**What the task requires:**
Every line holding the string "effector" should be copied out of the listing.

**Dataset excerpt:**
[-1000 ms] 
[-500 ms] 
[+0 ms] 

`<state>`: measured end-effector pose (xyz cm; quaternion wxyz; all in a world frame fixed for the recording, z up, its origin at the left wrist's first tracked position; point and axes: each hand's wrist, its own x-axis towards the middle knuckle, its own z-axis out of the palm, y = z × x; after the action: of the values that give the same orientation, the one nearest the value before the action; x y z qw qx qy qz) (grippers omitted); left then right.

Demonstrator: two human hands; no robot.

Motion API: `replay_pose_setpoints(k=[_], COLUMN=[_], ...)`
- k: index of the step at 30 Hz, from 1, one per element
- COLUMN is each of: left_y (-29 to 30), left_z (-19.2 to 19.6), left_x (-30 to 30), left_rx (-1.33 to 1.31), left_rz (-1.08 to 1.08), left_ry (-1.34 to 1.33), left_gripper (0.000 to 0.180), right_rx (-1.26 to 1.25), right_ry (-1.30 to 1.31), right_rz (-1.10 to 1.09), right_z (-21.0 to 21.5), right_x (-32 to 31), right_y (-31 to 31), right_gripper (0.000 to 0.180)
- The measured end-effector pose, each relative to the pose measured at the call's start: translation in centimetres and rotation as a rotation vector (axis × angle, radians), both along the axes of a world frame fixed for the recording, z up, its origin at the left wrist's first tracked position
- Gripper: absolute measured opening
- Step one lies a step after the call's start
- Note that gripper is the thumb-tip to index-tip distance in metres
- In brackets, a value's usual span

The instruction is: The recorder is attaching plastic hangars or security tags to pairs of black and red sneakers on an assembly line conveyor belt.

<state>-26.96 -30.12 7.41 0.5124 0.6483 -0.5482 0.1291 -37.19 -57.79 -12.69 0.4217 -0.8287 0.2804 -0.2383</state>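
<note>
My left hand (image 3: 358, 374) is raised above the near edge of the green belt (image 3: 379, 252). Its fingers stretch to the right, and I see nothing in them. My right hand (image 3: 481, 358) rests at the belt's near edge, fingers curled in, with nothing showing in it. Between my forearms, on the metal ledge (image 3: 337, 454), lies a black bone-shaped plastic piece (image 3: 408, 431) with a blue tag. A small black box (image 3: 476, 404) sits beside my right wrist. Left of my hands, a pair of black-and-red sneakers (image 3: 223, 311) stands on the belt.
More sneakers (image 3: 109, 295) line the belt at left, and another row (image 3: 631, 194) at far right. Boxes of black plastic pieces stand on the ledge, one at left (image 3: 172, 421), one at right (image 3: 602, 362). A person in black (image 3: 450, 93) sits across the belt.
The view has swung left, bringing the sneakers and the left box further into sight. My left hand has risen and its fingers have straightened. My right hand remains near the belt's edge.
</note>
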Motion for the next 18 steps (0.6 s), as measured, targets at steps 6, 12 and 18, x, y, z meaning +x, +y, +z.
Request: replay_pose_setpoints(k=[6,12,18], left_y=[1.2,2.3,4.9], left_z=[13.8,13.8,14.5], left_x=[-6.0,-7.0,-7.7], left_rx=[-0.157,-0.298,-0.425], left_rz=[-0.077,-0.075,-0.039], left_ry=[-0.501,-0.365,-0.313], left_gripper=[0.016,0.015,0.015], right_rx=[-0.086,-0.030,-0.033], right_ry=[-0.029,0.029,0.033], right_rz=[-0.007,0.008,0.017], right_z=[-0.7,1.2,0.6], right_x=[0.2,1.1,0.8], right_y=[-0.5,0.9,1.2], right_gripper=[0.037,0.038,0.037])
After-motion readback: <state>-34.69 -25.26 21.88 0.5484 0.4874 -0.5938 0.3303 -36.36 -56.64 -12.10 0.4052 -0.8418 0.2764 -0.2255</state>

**Answer:**
`<state>`: measured end-effector pose (xyz cm; quaternion wxyz; all in a world frame fixed for the recording, z up, its origin at the left wrist's first tracked position; point and axes: each hand's wrist, its own x-axis towards the middle knuckle, its own z-axis out of the palm, y = z × x; after the action: of the values that give the same orientation, the one nearest the value before the action; x y z qw qx qy qz) (grippers omitted); left then right.
- The measured end-effector pose, each relative to the pose measured at the call's start: translation in centimetres and rotation as a rotation vector (axis × angle, radians), both along the axes of a world frame fixed for the recording, z up, its origin at the left wrist's first tracked position

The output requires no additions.